In this painting, the Baptist is seated in a region which has become the boundary between the deep shadows behind him and the brilliant light ahead. This technique reinforces the sharp contrasts drawn by Luke between, on the one hand, the Baptist who baptizes with water, and, on the other, the Christ who will baptize with the Holy Spirit and with fire. Isaiah 61 similarly creates drastic contrasts in its presentation of a hope that breaks with what has come before.
These contrasts are significant for Christians. Christians look forward to the coming of a kingdom of light, while living in a time of deep shadows in the world. Baptism is the hope of those who dwell near that boundary.
As such, baptism presents dramatic possibilities for those living at the boundary. These possibilities are such that they provide a passage toward a new life.
Borrowing a phrase found in the Greek tragedy, The Bacchae, by Euripides, baptism might be called, "the path that no man thought." Consider the chorus in which this phrase is found:
There may be many shapes of mystery, And many things God makes to be, Past hope or fear. And the end men looked for cometh not, And a path there is where no man thought, So hath it fallen here.
Similarly, consider these words a guard speaks in another great Greek tragedy, Antigone, by Sophocles:
No joy is like the sweet delight which comes beyond, above, against our hopes.
Baptism is that "path which no man thought." It strikes a dramatic contrast with all that has come before, and grants a sense of joy which soars like a dove, beyond, above and sometimes against our hopes.

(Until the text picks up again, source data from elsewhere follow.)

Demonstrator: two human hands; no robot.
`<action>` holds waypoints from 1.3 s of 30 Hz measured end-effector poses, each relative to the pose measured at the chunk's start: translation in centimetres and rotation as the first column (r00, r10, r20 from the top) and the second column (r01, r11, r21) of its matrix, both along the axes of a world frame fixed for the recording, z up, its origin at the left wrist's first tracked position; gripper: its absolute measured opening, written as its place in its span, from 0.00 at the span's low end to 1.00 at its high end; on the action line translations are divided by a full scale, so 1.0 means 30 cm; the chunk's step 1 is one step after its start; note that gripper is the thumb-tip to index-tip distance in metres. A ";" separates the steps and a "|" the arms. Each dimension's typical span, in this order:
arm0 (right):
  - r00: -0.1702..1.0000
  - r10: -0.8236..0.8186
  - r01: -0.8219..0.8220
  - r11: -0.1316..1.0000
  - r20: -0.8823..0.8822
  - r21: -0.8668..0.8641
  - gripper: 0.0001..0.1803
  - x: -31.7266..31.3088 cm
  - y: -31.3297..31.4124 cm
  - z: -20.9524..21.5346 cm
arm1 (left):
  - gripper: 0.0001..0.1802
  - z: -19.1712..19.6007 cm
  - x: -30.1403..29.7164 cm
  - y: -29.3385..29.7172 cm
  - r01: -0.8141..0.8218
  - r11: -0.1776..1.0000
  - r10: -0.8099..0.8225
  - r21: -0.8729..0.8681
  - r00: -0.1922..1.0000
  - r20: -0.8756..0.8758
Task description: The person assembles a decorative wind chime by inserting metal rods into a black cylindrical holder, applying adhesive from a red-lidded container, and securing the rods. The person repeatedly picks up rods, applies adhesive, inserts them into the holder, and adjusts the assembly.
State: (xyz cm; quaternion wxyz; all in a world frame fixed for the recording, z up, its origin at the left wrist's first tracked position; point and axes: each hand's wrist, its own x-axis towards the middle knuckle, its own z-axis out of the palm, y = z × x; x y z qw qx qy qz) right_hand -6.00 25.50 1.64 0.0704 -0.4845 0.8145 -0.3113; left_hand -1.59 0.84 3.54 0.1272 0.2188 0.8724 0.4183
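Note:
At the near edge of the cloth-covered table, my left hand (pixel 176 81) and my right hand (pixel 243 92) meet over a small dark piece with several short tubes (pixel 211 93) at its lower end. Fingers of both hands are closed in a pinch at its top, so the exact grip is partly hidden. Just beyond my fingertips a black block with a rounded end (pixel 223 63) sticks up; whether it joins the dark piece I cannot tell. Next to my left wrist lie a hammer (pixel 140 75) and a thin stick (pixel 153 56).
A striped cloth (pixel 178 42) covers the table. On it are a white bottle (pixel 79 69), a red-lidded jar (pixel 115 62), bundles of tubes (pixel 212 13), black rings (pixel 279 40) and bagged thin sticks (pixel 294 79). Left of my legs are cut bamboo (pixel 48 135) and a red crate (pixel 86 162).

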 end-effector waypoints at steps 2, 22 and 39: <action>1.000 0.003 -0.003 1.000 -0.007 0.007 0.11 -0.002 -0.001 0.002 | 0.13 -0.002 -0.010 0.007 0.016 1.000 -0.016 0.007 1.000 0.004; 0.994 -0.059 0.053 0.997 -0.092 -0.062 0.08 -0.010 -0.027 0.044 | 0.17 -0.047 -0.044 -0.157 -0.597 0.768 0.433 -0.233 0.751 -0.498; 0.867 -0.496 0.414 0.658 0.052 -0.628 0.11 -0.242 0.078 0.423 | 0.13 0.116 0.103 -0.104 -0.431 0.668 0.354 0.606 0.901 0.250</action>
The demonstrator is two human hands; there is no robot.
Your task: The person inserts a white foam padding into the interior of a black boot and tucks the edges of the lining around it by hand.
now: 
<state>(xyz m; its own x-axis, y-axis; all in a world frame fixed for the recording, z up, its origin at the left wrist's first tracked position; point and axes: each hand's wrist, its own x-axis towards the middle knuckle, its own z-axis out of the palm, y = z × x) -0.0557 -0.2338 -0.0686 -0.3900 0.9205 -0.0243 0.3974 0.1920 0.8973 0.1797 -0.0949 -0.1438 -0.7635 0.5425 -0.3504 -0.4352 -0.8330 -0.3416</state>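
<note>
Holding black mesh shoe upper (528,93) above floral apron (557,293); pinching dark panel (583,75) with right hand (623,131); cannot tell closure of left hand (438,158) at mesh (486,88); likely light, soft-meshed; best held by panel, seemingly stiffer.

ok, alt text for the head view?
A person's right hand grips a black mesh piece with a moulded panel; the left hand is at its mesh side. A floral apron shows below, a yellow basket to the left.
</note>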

It is difficult to read Luke's account of the baptism of Christ without discerning the theme of judgment which is carried in verses like the 17th: "His winnowing fork is in his hand, to clear his threshing floor, and to gather the wheat into his granary, but the chaff he will burn with unquenchable fire." (RSV)

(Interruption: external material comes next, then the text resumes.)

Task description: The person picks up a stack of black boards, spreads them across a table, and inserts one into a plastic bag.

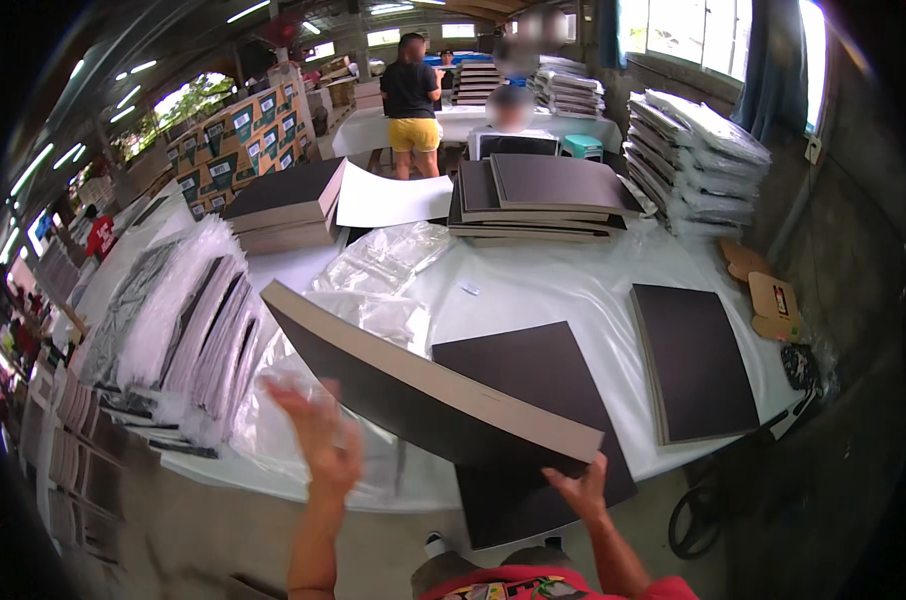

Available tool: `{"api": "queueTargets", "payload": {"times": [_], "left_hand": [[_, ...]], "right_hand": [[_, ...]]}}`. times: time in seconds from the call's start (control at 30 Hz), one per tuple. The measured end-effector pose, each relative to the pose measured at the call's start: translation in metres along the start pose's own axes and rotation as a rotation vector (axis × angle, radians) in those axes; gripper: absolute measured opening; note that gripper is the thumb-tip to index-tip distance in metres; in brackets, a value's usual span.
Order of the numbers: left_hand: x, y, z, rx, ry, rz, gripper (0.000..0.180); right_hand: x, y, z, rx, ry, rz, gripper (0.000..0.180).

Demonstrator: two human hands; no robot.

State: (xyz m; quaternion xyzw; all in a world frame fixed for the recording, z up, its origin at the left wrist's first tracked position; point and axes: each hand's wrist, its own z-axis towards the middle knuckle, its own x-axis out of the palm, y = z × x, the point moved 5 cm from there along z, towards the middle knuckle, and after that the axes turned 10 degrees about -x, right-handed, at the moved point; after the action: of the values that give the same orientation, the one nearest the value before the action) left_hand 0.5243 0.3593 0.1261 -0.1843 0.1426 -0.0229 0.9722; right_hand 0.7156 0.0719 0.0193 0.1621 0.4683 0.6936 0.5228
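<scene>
My right hand (pixel 581 484) grips the lower right corner of a thick black panel (pixel 393 385) with wide tan edges. The panel is tilted up on its side, its far left end raised. My left hand (pixel 323 430), smeared by motion, has its fingers apart below the panel's left part. It holds nothing and is in front of clear plastic bags (pixel 373 315). Beneath the raised panel, a flat black board (pixel 533 400) lies on the table and juts over its near edge.
Another black panel (pixel 698 365) lies on the white-covered table (pixel 473 270) at right. Plastic-wrapped panels (pixel 173 330) are stacked at left. More black panels (pixel 543 190) are piled at the back, with wrapped stacks (pixel 693 160) behind right. Other people (pixel 411 85) are beyond.
</scene>
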Motion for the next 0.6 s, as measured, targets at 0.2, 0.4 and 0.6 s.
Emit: {"api": "queueTargets", "payload": {"times": [0.2,0.4,0.6], "left_hand": [[0.117,-0.136,0.017,-0.064,0.446,0.238,0.038],[0.133,-0.146,0.020,-0.274,0.570,0.310,0.037],[0.133,-0.139,0.017,-0.485,0.542,0.213,0.030]], "right_hand": [[-0.006,0.011,0.033,-0.423,0.121,0.013,0.039],[-0.008,-0.001,0.036,-0.462,0.265,0.121,0.046],[-0.009,0.000,0.036,-0.571,0.402,0.161,0.052]]}}
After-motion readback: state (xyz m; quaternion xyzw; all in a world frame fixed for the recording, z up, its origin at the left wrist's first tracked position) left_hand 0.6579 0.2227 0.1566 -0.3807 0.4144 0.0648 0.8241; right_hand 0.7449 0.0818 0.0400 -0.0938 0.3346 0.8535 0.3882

The baptism of Christ is a popular theme of religious art. One example of this theme is a Byzantine mosaic which features the feasts of the church. It is located in Florence, and dates from the 14th Century.

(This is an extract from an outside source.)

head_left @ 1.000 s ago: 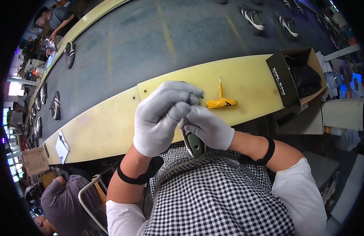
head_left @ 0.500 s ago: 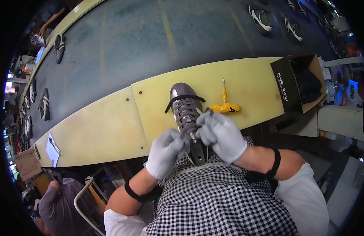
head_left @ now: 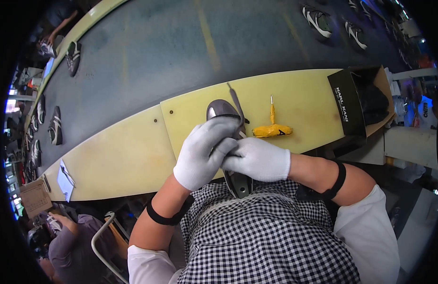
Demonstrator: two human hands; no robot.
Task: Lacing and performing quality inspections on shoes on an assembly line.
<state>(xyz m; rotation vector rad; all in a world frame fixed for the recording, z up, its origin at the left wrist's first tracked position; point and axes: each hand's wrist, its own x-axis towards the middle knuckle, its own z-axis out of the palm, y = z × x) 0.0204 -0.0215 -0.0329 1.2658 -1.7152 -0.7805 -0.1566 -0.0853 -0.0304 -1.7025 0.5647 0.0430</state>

At first, nothing seems striking about this mosaic. Jesus is standing in the river. John the Baptist is on one bank. Three women stand on the other side, ready to hand Jesus some garments. Only after the painting is studied for a few moments is one likely to notice the small tree located near the feet of the Baptist. On the ground by the tree there is an axe. It is realized then that baptism embraces both judgment and grace, and its promise stands in bold relief beyond, above and sometimes against our hopes.